Staying Safe With DIY Car Repairs

I’m incredibly excited to welcome Laurie from The Frugal Farmer here today. She’s got some really important thoughts on a topic that I still have much to learn about. Enjoy!

car repair

Greetings, Mom and Dad Money readers! I’ve been loving the great tips in Matt’s series on DIY car maintenance. This is an area where a fan of frugal can save tons of cash, as most auto shops charge at least $50-$100 an hour for labor costs alone. Of course, I’m not opposed to paying a good mechanic what he’s worth (my brother’s been a mechanic for over twenty years), but for those of us with strict financial goals, it’s helpful to save money wherever we can.

That being said, when it comes to DIY car maintenance, I can’t help but think of my husband.
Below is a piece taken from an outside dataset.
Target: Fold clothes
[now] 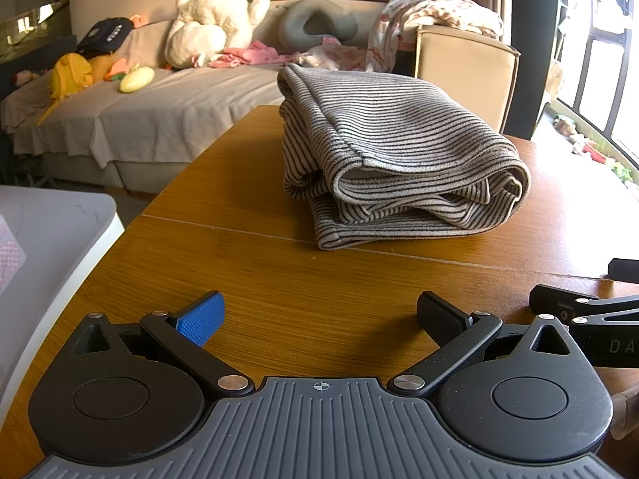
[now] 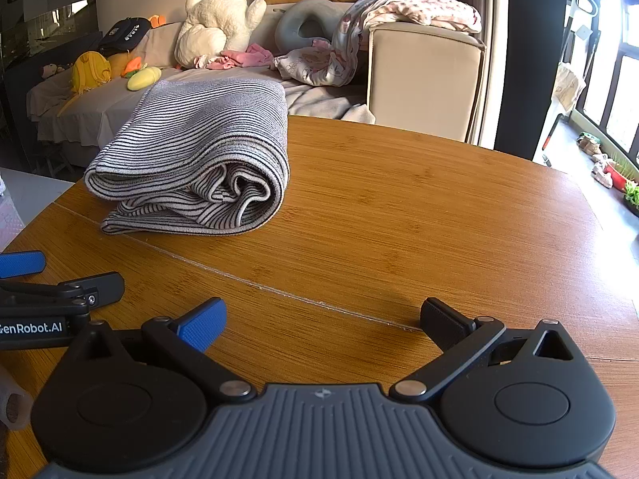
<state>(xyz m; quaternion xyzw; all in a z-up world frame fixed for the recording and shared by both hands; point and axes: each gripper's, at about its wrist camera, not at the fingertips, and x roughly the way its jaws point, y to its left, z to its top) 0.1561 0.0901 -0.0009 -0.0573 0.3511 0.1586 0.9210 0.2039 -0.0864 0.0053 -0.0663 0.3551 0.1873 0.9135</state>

Mr. Frugal Farmer, Rick, was a firefighter/EMT/Safety Officer for a total of 23 years until he retired this spring and joined the Frugal Farmer family permanently on the hobby farm we bought a year ago. Rick’s seen more than his fair share of tragedies from DIY car maintenance buffs, and most all of them were avoidable. Today, via Rick’s experience, I’ll share some common home car maintenance dangers and how you can avoid them.

**Disclaimer: This article was not written by a car care expert and the author and blog/site owner retain no responsibility for the car care safety of its readers. Refer to professional car care sources for official car care safety rules.

Explosions

Yep, it can happen. The battery explosion is the most common accident that Rick’s seen, along with radiator “explosions”. The radiator doesn’t really explode, but if you remove a radiator cap on a vehicle with a hot engine, you’re asking for trouble. From the Do It Yourself website:

One common task in any auto repair is being able to safely remove your automobile’s radiator cap. Every engine must be kept to a certain temperature to keep from overheating. The radiator does this along with a thermostat by circulating a mixture of anti-freeze and water to maintain a safe temperature (around 195 degrees F in most vehicles.) The radiator cap, in particular, keeps the entire cooling system under pressure by raising the coolant’s boiling point and allowing the engine to reach even higher temperatures safely. The cap of the radiator itself is a very important component of the radiator and should be removed and checked occasionally to make sure it is working properly.

The radiator’s heat and pressure build up to dangerous levels when a car is running. Serious injury can come from removing the cap from a hot engine. If too much pressure has built up, removing the cap can send boiling water and steam up and out in all directions

Obviously, the burns from coming in contact with fluids of this temp could be severely damaging, so never, ever take off a radiator cap on a car until the engine has fully cooled.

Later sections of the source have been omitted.